A few days ago it was in the news that a new ancestor of man has been found, which has been baptized Ardipithecus ramidus. Actually she has been found already in 1994 (in Ethiopia), but it takes always time to analyze and interpret a new find. This Ardipithecus ramidus lived about one million years before our famous ancestor “Lucy”, so about 4.4 million years ago, and she had physical traits that were already typically human rather than apelike. What for philosophers is more interesting, of course, is not which physical capacities this ancestor had but her mental capacities. Could she think as we do? Of course not, but had her thinking already something typical human? And could she act? Surely, she could behave but could she develop already some typical human intentions? In my blog last week I proposed the idea that the difference between behaviour and action is a sliding scale. From that point of view it is likely that the doings of the Ardipithecus ramidus were not merely bodily movements but had already some actionlike traits.
A couple of million years later we see that man makes and uses stone tools. I do not remember when it was. Maybe Lucy already did, maybe it was a couple of hundreds of thousands or a million years later, but already very long ago man made intentionally stone tools. That this man did not simple pick up a stone and used it can be seen from the fact that he went already to places where the stones he needed were found and brought them from there to where he used the tools, a distance of often several kilometres. In short: these ancestors of ours planned what they did.

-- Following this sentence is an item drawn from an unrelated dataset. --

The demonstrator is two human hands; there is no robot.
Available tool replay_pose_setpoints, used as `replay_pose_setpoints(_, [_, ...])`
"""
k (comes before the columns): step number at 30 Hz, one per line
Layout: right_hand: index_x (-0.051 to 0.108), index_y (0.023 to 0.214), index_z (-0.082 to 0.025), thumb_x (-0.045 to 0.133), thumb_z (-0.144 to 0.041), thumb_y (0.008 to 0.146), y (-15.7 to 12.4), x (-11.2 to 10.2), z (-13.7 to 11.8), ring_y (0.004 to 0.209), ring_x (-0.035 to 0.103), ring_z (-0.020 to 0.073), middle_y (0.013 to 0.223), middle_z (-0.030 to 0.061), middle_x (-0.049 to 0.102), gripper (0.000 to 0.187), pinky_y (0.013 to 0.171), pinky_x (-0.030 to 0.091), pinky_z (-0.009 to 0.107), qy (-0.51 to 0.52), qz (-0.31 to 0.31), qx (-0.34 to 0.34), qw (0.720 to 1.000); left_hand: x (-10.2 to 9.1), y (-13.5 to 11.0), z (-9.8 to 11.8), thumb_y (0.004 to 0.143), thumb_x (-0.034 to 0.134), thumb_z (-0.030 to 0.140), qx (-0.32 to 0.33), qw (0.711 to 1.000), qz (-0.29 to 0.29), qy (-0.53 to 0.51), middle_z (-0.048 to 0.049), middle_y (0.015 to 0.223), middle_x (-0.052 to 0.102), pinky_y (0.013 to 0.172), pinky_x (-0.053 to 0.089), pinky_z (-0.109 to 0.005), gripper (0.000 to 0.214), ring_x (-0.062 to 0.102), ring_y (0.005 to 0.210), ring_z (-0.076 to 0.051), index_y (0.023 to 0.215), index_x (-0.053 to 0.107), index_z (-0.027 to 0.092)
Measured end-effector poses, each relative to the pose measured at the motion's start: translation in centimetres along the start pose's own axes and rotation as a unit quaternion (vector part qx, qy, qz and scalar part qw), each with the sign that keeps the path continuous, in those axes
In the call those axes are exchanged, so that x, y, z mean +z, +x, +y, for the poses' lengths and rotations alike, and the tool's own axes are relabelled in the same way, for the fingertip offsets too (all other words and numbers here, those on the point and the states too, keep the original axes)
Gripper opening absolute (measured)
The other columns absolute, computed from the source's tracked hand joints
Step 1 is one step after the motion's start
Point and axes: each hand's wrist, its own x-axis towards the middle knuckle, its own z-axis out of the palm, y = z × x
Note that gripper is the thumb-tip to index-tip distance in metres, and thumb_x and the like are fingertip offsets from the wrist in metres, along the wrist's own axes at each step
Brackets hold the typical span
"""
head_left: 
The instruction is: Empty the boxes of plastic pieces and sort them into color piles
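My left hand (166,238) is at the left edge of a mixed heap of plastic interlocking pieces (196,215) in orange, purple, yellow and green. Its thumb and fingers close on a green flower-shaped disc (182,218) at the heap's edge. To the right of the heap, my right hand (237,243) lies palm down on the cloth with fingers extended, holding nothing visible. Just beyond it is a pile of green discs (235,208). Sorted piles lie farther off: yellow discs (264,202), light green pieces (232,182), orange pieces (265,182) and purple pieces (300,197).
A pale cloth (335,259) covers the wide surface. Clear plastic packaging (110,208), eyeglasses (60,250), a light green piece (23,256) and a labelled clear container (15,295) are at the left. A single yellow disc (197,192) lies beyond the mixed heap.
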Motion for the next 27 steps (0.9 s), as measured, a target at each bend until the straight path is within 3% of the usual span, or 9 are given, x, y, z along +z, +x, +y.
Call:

I think that it is reasonable to guess that man did not have intentions in our sense, so did not take actions in our sense, before she used a language. When did language develop? By chance I have just finished reading a book about the origin of language in man. It defends the theory that it must have been between 200.000 and 50.000 years ago, which is about between the appearance of homo sapiens (modern man) on earth and the famous cave paintings of Lascaux and elsewhere in the world. Moreover, it is likely that the language capacities of man and with it the capacity to execute fully intentional actions developed gradually. In the first homo sapiens the capacity to act intentionally was less well developed than in his descendant that discovered agriculture some 15,000 till 10,000 years ago. Seen it this way, it is likely that these capacities still develop.
What does this mean for action theory? Behaviour and action can be placed on a sliding scale, as we have seen, and the scale can be used for classifying what we do as more actionlike or more like behaviour. In this way, the classification of behaviour and action is synchronic. However, in view of the development of man it must also be possible to classify behaviour and action diachronically: We compare the doings of present man with the doings of our ancestors by placing them somewhere on the sliding scale. By diachronically comparing actions and behaviour of man in this way, we can get insight in human development. Then it is not unlikely that we come to the conclusion that much which is now classified as an action has no equivalent in the past and must necessarily have been more like behaviour (and so necessarily less intentional). Conversely, this may also true for the doings of man in future.